Mslexia
- Frequency: Quarterly
- Publisher: Mslexia Publications Limited
- Founder: Debbie Taylor
- Founded: March 1999; 26 years ago
- Website: http://www.mslexia.co.uk/

= Mslexia =

British magazine for women writers

Mslexia is a British magazine for women writers, founded and edited by Debbie Taylor. Mslexia contains articles and resources on writers, writing, and publishing. Writers who have contributed articles include Diana Evans, Helen Mort, Hannah Lowe, Jackie Kay and Malika Booker. It was first published in March 1999 and is produced four times a year. Mslexia has about 11,000 subscribers.

==Name==
The name is a portmanteau of Ms, for woman, and lexia, meaning words.

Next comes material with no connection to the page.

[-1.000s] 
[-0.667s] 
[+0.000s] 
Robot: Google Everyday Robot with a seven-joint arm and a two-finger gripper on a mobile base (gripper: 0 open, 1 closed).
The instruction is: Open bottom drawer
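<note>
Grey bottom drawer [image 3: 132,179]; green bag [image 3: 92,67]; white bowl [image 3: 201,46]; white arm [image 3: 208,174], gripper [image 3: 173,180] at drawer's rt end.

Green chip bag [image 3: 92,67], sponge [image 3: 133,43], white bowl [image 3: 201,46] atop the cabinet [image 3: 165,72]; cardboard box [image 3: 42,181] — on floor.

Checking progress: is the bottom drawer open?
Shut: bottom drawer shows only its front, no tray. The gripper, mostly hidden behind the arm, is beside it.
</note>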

According to the official Mslexia website:
Mslexia means women's writing (ms = woman lexia = words). Its association with dyslexia is intentional. Dyslexia is a difficulty, more prevalent in men, with reading and spelling. Mslexia is a difficulty, more prevalent in women, with getting into print. Mslexia is the complex set of conditions and expectations that prevents women, who as girls so outshine boys in verbal skills, from becoming successful authors. The magazine Mslexia aims to define, explore and help overcome the condition of mslexia and provide a platform and playground for women writers. Its intention is to provide information, guidance and inspiration for published and unpublished authors, and improve the quality and standing of women's literature.

==Content==

Each quarter, a guest judge picks the best prose and poetry new writing on a theme specified in a previous issue. Past guest judges have included Val McDermid, Kirsty Gunn, Deborah Moggach, and Helen Simpson.

There are also opportunities for readers to contribute to the rest of the magazine, such as the autobiographical and Flash fiction sections which also have set themes.

==Competitions==

Mslexia runs several annual writing competitions, with categories across short story, flash fiction and poetry, and a novel competition with a first prize of £5,000. Past judges have included U. A. Fanthorpe and R. V. Bailey (Poetry Competition; 2007), Katherine Rundell (Children's Novel Competition; 2018) and Hilary Mantel (Adult Novel Competition; 2021).

The back section of the magazine contains book reviews and listings including national and regional events, competitions, writing courses and publications seeking submissions.

==Controversy==

In September 2020, the magazine asked author Amanda Craig to step down as a competition judge after she signed an open letter to The Sunday Times criticising online abuse of J. K. Rowling. Rowling's comments on gender and sex had become the focus of a divisive debate on social media. In a statement to The Bookseller, the magazine's board said: if a Mslexia judge expresses views that threaten to undermine Mslexias climate of welcome and inclusivity, we will always ask her to step down from that role.